Tuesday, November 8, 2016 was Election Day in the United States, our neighbour to the south. Our full day class was positively abuzz with election talk all week. What would a group of Canadian three, four and five year olds know about the American election? Surprisingly, more than you might think.
November 8th began with five year old A. announcing that it was Election Day in the United States! At circle, we sat down together to talk about what an election is.
Five year old L. knew that Hillary Clinton was trying to be the first woman President of the United States.
Three and a half year old M. knew all about Hillary Clinton. He always watched her on his television with Donald Trump. Many of the other children had also seen Hillary Clinton and Donald Trump on their televisions.
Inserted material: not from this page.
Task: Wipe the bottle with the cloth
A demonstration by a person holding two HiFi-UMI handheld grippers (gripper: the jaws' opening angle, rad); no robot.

The children knew that both candidates wanted to win. How would Americans decide on a winner? We spoke about the democratic process. The children already knew about voting, winning and losing. We often vote in class for things, such as which story we would like to hear at circle. Whichever book receives the most votes wins. The children were undecided on who would win the election. Only three and a half year old M. and four year old H. were positively certain that Donald Trump would be the winner. With this in mind, we all awaited the election results.
The next day most of the children knew that Donald Trump had won. Discussing the election results at circle, the children agreed that Donald Trump would be very happy and that Hillary Clinton would be sad. Some knew that even though Hillary Clinton lost, she phoned Donald Trump to congratulate him on his win. When we vote for something in our classroom, like the story we would like to hear, we may not always get what we want. When this happens, we can't cry, stamp our feet and yell "No, no, no!", no matter how much we might want to. Everyone has a voice. When the majority wins, we must accept the result and be gracious in both victory and defeat.
Congratulations to both Secretary Clinton and President-elect Trump on a hard fought campaign.
(Note: This post is about explaining the democratic process to the children in a way that they can relate to. It is not intended as a criticism of the candidates or of the feelings and/or actions of the American people.)